Westlicher Gelber Tempel, Buddhistischer Tempel im Anzhen-Unterbezirk, China.
Der Xihuang-Tempel ist ein buddhistischer Tempel im Stadtteil Anzhen in Beijing mit traditionellen chinesischen architektonischen Merkmalen wie weiß getünchten Wänden, geschwungenen Dächern und verzierten Steinmetzarbeiten. Der Tempel besteht aus mehreren Hallen und Höfen, die um zentrale Räume für Gebet und Versammlung angeordnet sind.

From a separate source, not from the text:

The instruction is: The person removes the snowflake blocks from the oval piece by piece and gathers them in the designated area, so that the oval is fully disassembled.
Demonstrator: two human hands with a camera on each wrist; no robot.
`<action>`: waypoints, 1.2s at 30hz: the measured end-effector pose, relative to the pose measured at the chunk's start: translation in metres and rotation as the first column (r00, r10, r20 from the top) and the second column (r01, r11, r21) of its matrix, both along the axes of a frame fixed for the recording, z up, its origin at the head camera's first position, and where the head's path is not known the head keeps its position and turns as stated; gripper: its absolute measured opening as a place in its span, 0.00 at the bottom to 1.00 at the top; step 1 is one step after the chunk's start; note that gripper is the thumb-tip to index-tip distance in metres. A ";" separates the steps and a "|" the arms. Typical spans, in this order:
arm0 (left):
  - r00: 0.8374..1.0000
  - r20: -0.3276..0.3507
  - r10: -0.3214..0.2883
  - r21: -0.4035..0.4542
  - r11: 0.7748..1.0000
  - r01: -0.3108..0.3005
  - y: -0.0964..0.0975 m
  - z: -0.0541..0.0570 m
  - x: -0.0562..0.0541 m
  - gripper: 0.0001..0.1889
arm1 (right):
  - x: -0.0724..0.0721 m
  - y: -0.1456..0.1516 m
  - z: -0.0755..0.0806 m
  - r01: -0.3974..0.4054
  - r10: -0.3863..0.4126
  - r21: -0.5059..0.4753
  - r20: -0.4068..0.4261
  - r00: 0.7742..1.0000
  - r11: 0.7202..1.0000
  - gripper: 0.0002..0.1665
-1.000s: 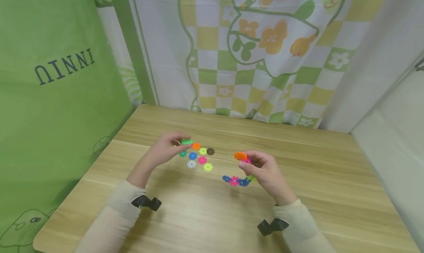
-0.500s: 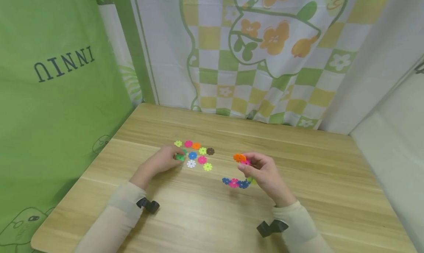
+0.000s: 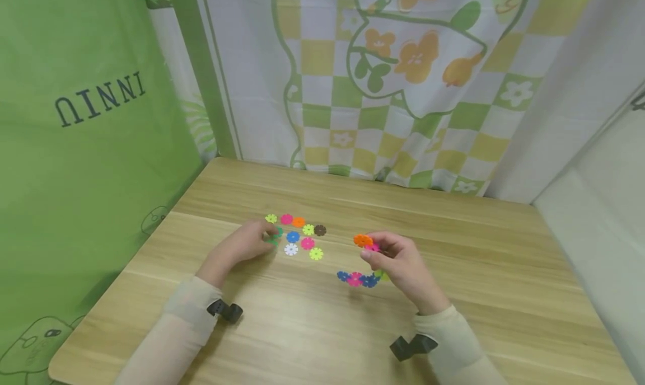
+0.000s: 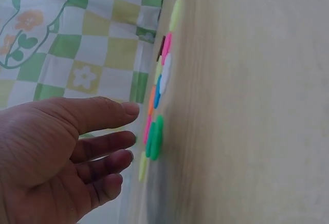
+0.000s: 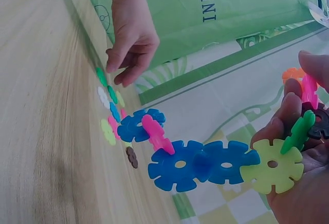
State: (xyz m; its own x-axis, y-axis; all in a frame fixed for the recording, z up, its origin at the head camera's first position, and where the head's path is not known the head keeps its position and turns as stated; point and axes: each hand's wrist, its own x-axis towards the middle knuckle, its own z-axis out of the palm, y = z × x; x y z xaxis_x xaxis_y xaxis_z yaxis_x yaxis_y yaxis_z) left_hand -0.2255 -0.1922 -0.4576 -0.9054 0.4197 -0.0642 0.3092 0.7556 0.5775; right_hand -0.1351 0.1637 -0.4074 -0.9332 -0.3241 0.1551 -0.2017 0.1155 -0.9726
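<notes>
My left hand [image 3: 245, 243] hovers low at the left side of a group of loose snowflake discs, its fingers loosely bent with a gap between thumb and fingertips. Just past those fingertips, a bright green snowflake disc [image 4: 158, 139] lies on the table close by a darker green one [image 4: 149, 141]. My right hand [image 3: 401, 260] holds a chain of interlocked snowflake discs above the table, pinching near its pink disc [image 5: 309, 89] and orange disc [image 3: 362, 240]. From the palm the chain's yellow disc [image 5: 272, 165], blue discs [image 5: 177, 168] and another pink disc [image 5: 158, 135] reach out leftward.
Other loose discs lie around, among them a white one [image 3: 291, 249], a blue one [image 3: 293, 236], a brown one [image 3: 319, 230] and several yellow ones. The wooden table [image 3: 302, 329] ends at a checked curtain [image 3: 373, 116] behind and green cloth [image 3: 101, 167] on the left.
My left hand has come down toward the near left with the bright green disc and let it go on the table. The right hand with the chain has barely moved.
</notes>
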 end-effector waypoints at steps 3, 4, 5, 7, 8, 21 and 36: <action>0.999 -0.028 -0.029 0.027 0.999 0.030 0.006 0.007 0.000 0.16 | 0.001 0.003 0.000 0.002 -0.003 0.005 0.009 1.000 1.000 0.16; 0.999 -0.038 -0.037 0.035 0.999 0.039 0.008 0.009 0.000 0.16 | 0.001 0.003 0.000 0.002 -0.002 0.006 0.013 1.000 1.000 0.16; 0.998 -0.046 -0.045 0.042 0.998 0.047 0.011 0.012 0.001 0.16 | 0.001 0.004 0.000 0.003 -0.003 0.008 0.017 1.000 1.000 0.16; 0.996 -0.056 -0.062 0.059 0.996 0.065 0.017 0.016 0.002 0.15 | 0.002 0.006 0.000 0.002 -0.002 0.009 0.021 1.000 1.000 0.17; 0.996 -0.060 -0.071 0.067 0.995 0.075 0.020 0.019 0.002 0.15 | 0.002 0.006 0.000 0.002 -0.002 0.009 0.022 1.000 1.000 0.17; 0.946 -0.218 -0.242 0.255 0.921 0.295 0.080 0.064 0.032 0.12 | 0.005 0.012 0.001 0.011 -0.010 -0.007 0.025 1.000 1.000 0.17; 0.848 -0.372 -0.379 0.332 0.798 0.502 0.127 0.079 0.054 0.13 | 0.003 0.004 0.001 -0.057 0.058 -0.056 0.012 0.998 0.997 0.20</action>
State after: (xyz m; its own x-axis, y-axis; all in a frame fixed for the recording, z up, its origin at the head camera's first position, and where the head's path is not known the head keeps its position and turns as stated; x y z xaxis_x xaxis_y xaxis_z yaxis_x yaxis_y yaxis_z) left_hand -0.1710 -0.0648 -0.3786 -0.5676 0.7081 0.4201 0.7404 0.2157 0.6366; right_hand -0.1318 0.1682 -0.4062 -0.9154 -0.3684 0.1620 -0.1935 0.0500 -0.9798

Der Tempel wurde 1652 vom Kaiser Shunzhi als Residenz für den 5. Dalai Lama gegründet und wurde zu einer wichtigen Verbindung zwischen Tibet und der Qing-Dynastie. Das Gebäude und seine Funktion unterliegen der direkten Unterstützung durch die kaiserliche Familie aus dieser Zeit.
Der Tempel beherbergt das Hochrangige Tibetische Buddhismus-Kolleg Chinas, wo Mönche aus Tibet und der Mongolei fortgeschrittene religiöse Studien durchführen. Besucher können hier eine lebende buddhistische Gelehrsamkeitstradition erleben, die Sprache, Philosophie und Praxis vereint.
Der Tempel kann tagsüber besucht werden und ist für Fußgänger zugänglich, während die Anfahrt mit öffentlichen Verkehrsmitteln möglich ist. Es ist ratsam, feste Schuhe zu tragen und etwa eine Stunde Zeit einzuplanen, um die Höfe und Hallen in Ruhe zu erkunden.
Ein weißes Pagodendenkmal nördlich des Tempels wurde 1780 errichtet, um den 6. Panchen Lama zu ehren, der während seines Aufenthalts in Beijing starb. Dieses Monument verbindet die spirituelle Geschichte des Ortes mit einem bedeutenden Moment der tibetisch-chinesischen Beziehungen.